Fleet Becomes Core RL Infrastructure
Fleet
Fleet’s jump shows that the bottleneck in frontier AI has moved from getting more text to giving models safe places to practice work. Labs are buying simulated copies of tools like CRMs and spreadsheets because computer use models improve by trying tasks over and over, seeing what changed on screen and in the underlying data, then getting scored on whether the result was actually correct. That turns Fleet from a services shop into core post training infrastructure.
-
The product is not a generic sandbox. Fleet builds resettable versions of real business workflows, where an agent can update a record, move through multiple apps, and be checked against structured state like a database. That is much closer to how enterprise work actually breaks than a simple benchmark or chat prompt.
-
The closest comparables come from data vendors moving up stack. Surge AI, Mercor, and Turing can bundle environments into existing lab relationships, while ServiceNow can build its own native training and benchmark layer inside software it already owns through WorkArena and BrowserGym.
-
The spending signal lines up with a broader market shift.

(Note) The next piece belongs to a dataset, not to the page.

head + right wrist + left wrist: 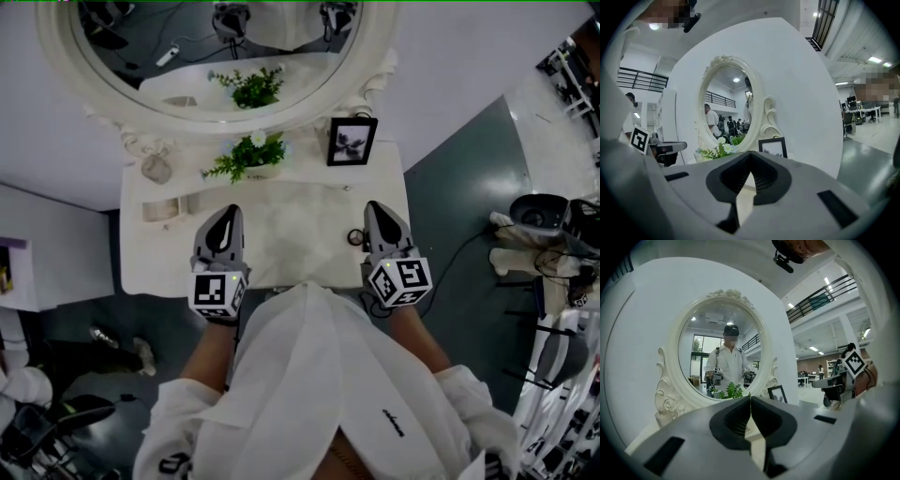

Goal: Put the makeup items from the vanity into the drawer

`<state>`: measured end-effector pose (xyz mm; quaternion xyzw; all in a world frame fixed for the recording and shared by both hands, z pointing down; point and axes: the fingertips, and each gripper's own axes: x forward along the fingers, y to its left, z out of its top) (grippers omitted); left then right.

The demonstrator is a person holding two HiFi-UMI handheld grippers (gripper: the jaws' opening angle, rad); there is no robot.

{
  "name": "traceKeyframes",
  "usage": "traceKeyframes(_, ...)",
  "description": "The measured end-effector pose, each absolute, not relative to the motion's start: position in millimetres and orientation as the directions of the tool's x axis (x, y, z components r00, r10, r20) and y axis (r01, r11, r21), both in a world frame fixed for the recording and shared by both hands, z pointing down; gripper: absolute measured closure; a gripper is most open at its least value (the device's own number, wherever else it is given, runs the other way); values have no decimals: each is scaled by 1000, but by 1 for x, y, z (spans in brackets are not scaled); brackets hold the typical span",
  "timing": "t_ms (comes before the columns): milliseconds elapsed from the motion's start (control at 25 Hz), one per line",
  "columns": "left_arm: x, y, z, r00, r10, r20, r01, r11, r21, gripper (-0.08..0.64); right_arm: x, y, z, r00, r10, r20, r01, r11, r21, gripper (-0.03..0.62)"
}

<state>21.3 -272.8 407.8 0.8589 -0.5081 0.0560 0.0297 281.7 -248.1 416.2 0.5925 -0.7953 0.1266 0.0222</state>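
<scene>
Left gripper (230, 214): I hold it over the front left part of the desk (309, 239), pointing toward the mirror (216, 56); its jaws are pressed together tip to tip with nothing between them
Right gripper (375, 211): over the front right part of the desk, pointing the same way, alongside the left one and well apart from it; its jaws also meet at the tips and are empty
Makeup items: a small dark item (356, 237) lies on the desk top just to the left of my right gripper, too small for me to tell what it is; a pale box (161, 208) sits near the left edge, with a rounded glass jar (157, 169) behind it at the foot of the mirror frame
Back of the desk: a potted plant (246, 157) with green leaves and a white flower stands in the middle, and a black picture frame (352, 141) stands upright to its right
Mirror: oval, in a white carved frame, reflecting the plant and me in a white shirt holding both grippers
Drawer: I cannot make it out in any view; my torso covers the desk's front edge
</scene>
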Motion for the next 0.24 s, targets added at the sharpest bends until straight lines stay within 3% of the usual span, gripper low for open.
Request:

OpenAI now offers reinforcement fine tuning with grader based workflows, Anthropic has shipped computer use infrastructure, and enterprise software platforms are increasingly framing simulation and hands on learning as the path to reliable agents.
The next step is for environment vendors to own more of the loop around training, evaluation, and deployment gating. As labs and software companies race to make agents reliable inside real applications, the winning layer will be the one that can supply realistic tasks, trusted scoring, and reusable workflows faster than customers can build them internally.